Multiple issues with axes while implementing a Seq2Seq with attention in CNTK

318 views Asked by At

I'm trying to implement a Seq2Seq model with attention in CNTK, something very similar to CNTK Tutorial 204. However, several small differences lead to various issues and error messages, which I don't understand. There are many questions here, which are probably interconnected and all stem from some single thing I don't understand.

Note (in case it's important). My input data comes from MinibatchSourceFromData, created from NumPy arrays that fit in RAM, I don't store it in a CTF.

ins = C.sequence.input_variable(input_dim, name="in", sequence_axis=inAxis)
y = C.sequence.input_variable(label_dim, name="y", sequence_axis=outAxis)

Thus, the shapes are [#, *](input_dim) and [#, *](label_dim).

Question 1: When I run the CNTK 204 Tutorial and dump its graph into a .dot file using cntk.logging.plot, I see that its input shapes are [#](-2,). How is this possible?

  • Where did the sequence axis (*) disappear?
  • How can a dimension be negative?

Question 2: In the same tutorial, we have attention_axis = -3. I don't understand this. In my model there are 2 dynamic axis and 1 static, so "third to last" axis would be #, the batch axis. But attention definitely shouldn't be computed over the batch axis.
I hoped that looking at the actual axes in the tutorial code would help me understand this, but the [#](-2,) issue above made this even more confusing.

Setting attention_axis to -2 gives the following error:

RuntimeError: Times: The left operand 'Placeholder('stab_result', [#, outAxis], [128])'
              rank (1) must be >= #axes (2) being reduced over.

during creation of the training-time model:

def train_model(m):
    @C.Function
    def model(ins: InputSequence[Tensor[input_dim]],                  
              labels: OutputSequence[Tensor[label_dim]]):
        past_labels = Delay(initial_state=C.Constant(seq_start_encoding))(labels)
        return m(ins, past_labels)  #<<<<<<<<<<<<<< HERE
    return model

where stab_result is a Stabilizer right before the final Dense layer in the decoder. I can see in the dot-file that there are spurious trailing dimensions of size 1 that appear in the middle of the AttentionModel implementation.

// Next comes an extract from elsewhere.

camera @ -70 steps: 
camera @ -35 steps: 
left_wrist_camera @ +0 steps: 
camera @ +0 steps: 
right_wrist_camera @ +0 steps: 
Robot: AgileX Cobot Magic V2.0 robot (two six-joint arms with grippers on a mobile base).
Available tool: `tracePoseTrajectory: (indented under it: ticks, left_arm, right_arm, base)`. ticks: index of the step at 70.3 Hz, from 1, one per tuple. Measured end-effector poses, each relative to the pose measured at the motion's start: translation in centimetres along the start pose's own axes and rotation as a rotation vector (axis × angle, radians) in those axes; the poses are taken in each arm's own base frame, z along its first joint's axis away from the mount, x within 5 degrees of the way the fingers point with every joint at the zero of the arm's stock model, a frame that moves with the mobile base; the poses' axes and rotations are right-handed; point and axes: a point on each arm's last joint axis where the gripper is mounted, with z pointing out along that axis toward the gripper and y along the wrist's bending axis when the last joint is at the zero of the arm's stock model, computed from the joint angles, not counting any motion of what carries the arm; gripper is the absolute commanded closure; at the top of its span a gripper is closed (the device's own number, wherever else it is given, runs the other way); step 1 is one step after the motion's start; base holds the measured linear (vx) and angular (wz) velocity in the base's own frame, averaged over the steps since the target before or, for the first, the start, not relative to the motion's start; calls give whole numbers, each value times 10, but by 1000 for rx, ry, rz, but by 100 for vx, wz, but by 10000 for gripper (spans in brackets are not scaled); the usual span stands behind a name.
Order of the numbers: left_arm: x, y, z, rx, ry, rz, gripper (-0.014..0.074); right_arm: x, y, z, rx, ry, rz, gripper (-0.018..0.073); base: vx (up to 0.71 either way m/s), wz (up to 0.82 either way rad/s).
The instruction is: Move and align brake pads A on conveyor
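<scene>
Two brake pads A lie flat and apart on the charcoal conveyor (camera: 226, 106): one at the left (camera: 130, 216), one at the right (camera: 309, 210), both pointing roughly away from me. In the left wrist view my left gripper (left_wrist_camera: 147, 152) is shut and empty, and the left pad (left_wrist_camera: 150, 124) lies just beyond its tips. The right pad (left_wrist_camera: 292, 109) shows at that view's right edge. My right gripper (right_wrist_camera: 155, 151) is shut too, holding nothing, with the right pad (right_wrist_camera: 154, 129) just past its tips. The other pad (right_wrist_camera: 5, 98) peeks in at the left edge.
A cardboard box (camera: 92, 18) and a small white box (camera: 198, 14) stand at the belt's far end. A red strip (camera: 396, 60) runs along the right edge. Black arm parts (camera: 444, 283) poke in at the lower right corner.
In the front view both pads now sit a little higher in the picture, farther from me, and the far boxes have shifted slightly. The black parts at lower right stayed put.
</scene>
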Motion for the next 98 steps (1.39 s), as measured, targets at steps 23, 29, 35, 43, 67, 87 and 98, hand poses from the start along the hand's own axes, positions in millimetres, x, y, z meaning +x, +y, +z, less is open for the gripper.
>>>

Setting attention_axis to -1 gives the following error:

RuntimeError: Binary elementwise operation ElementTimes: Left operand 'Output('Block346442_Output_0', [#, outAxis], [64])'
              shape '[64]' is not compatible with right operand 
              'Output('attention_weights', [#, outAxis], [200])' shape '[200]'.

where 64 is my attention_dim and 200 is my attention_span. As I understand, the elementwise * inside the attention model definitely shouldn't be conflating these two together, therefore -1 is definitely not the right axis here.

Question 3: Is my understanding above correct? What should be the right axis and why is it causing one of the two exceptions above?

Thanks for the explanations!

1

There are 1 answers

2
Nikos Karampatziakis On BEST ANSWER

First, some good news: A couple of things have been fixed in the AttentionModel in the latest master (will be generally available with CNTK 2.2 in a few days):

  • You don't need to specify an attention_span or an attention_axis. If you don't specify them and leave them at their default values, the attention is computed over the whole sequence. In fact these arguments have been deprecated.
  • If you do the above the 204 notebook runs 2x faster, so the 204 notebook does not use these arguments anymore
  • A bug has been fixed in the AttentionModel and it now faithfully implements the Bahdanau et. al. paper.

Regarding your questions:

The dimension is not negative. We use certain negative numbers in various places to mean certain things: -1 is a dimension that will be inferred once based on the first minibatch, -2 is I think the shape of a placeholder, and -3 is a dimension that will be inferred with each minibatch (such as when you feed variable sized images to convolutions). I think if you print the graph after the first minibatch, you should see all shapes are concrete.

attention_axis is an implementation detail that should have been hidden. Basically attention_axis=-3 will create a shape of (1, 1, 200), attention_axis=-4 will create a shape of (1, 1, 1, 200) and so on. In general anything more than -3 is not guaranteed to work and anything less than -3 just adds more 1s without any clear benefit. The good news of course is that you can just ignore this argument in the latest master.

TL;DR: If you are in master (or starting with CNTK 2.2 in a few days) replace AttentionModel(attention_dim, attention_span=200, attention_axis=-3) with AttentionModel(attention_dim). It is faster and does not contain confusing arguments. Starting from CNTK 2.2 the original API is deprecated.